# Schools



## want2bachef (Nov 12, 2002)

Hello- 
I am very intrested in being a Pastry Chef. Can anyone tell me what schools they would recommend. I am most interested in staying on the West or East Coast (US) or Canada, if possible. In general, what sorts of admissions requirements/prerequisites can I expect? Are there very many degree programs in culinary arts, or are they primarily certificated studies?
So far the only school I know of is Pacific Institute of Culinary Arts, they sound excellent but I wondered what my other choices were. 
Thanks!:chef:


----------



## momoreg (Mar 4, 2000)

Hello, Want 2beachef,

Welcome to ChefTalk. I moved your thread to the Culinary Students Forum. Good luck in finding a school, and I look forward to more posts from you.


----------



## momoreg (Mar 4, 2000)

In answer to your question, there are dozens of excellent culinary schools on both coasts, as well as in Canada. You will find a lot of info. by reading through some of the posts in this forum. Once you narrow it down, maybe someone can answer questions about a specific school. Good luck!


----------



## greg (Dec 8, 1999)

As far as admission requirements go, most culinary schools require not much more than a high school diploma, your tuition money and a heartbeat. I do recommend getting some prior restaurant experience before deciding to go to school.

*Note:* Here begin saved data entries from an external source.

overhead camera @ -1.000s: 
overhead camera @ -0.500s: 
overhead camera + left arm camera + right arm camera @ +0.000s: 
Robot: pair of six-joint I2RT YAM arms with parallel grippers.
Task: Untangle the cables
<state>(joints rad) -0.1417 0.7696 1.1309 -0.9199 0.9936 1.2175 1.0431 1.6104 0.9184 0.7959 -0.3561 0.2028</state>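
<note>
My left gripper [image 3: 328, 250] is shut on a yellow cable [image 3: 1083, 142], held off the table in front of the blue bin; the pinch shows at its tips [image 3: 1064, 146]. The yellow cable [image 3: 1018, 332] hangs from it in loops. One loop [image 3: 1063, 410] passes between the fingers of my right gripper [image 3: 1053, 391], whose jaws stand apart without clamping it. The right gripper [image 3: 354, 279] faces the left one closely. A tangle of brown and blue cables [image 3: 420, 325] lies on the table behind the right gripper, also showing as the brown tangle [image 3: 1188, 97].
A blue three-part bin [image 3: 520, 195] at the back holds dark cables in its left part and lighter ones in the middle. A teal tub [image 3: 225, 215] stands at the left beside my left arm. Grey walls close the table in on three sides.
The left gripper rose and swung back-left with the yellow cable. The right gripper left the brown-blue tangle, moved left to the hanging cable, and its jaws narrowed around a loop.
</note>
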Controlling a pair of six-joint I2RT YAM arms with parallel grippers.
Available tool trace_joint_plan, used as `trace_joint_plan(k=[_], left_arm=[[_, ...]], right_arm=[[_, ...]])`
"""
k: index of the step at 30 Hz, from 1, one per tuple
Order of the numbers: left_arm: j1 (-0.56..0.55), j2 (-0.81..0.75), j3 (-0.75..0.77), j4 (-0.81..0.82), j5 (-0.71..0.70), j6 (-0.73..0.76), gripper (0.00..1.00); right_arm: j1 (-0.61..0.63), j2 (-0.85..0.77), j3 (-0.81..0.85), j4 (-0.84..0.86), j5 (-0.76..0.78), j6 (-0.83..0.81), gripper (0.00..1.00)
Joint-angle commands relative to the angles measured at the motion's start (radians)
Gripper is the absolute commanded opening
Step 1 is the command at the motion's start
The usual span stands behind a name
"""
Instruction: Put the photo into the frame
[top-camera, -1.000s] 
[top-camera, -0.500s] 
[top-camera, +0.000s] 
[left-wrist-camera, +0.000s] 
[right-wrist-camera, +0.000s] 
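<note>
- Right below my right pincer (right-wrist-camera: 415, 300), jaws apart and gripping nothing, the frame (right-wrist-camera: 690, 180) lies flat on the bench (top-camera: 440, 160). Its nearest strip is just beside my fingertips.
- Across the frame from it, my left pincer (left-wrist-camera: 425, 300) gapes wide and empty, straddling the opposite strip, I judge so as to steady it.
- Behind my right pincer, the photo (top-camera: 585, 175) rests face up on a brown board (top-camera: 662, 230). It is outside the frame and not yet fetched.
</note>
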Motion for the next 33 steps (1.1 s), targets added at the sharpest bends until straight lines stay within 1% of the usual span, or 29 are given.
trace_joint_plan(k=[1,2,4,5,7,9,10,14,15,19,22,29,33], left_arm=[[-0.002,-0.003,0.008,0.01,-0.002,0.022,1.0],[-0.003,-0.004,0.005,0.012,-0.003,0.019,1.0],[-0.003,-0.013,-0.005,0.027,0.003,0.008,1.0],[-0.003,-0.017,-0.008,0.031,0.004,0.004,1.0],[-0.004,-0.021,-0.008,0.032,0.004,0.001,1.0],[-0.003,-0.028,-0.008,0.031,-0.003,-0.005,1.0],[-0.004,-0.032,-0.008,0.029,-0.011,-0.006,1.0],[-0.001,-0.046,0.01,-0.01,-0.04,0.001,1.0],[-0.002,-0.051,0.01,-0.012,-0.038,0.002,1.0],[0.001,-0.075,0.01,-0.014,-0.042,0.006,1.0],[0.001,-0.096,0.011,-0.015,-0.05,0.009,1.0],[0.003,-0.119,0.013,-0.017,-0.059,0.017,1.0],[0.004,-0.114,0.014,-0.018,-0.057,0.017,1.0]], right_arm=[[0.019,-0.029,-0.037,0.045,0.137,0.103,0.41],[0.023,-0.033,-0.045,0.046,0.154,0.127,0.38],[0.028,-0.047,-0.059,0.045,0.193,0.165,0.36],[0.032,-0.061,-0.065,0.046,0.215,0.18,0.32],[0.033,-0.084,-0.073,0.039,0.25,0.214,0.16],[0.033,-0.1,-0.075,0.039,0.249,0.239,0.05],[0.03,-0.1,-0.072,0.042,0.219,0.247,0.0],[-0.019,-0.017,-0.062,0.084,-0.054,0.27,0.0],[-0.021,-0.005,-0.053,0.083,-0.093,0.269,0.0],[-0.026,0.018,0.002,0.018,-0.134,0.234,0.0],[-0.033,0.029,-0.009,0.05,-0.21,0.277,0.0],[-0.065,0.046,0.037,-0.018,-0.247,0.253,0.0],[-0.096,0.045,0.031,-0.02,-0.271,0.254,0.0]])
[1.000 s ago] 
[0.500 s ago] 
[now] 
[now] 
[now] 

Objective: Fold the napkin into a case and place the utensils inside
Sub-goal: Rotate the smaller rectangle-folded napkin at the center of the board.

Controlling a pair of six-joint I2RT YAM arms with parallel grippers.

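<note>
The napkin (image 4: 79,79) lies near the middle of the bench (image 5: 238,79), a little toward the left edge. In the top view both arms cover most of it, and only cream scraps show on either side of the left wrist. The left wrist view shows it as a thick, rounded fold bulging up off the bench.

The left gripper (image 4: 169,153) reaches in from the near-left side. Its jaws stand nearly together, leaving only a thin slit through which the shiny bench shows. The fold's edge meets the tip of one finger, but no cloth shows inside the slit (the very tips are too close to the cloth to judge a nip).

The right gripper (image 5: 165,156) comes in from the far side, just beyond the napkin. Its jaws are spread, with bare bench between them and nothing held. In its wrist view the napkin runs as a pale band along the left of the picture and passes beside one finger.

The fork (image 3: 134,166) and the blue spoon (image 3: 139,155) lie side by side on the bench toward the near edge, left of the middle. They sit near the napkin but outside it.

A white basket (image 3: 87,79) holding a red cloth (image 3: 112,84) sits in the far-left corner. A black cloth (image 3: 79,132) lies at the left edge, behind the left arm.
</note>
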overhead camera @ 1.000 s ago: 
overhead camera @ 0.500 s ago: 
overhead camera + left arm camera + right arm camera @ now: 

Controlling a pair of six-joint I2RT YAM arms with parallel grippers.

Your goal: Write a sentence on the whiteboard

You should have no trouble finding both degree programs and certificate programs given your wide choice of potential locations. Generally, you'll find the degree programs in community colleges and the big-name schools. Definitely find one with a reputable pastry arts program run and taught by pastry chefs.

Click here for an interesting discussion on this very topic.

Click here for the Shawguides culinary school web-site.


----------



## shawtycat (Feb 6, 2002)

I agree with Greg......it's a very good idea to get some restaurant experience before starting culinary school. And just like trying to pick any other school a tour of the facilities is a great idea.

Jodi


----------



## want2bachef (Nov 12, 2002)

Thank you very much, I'll do more research


----------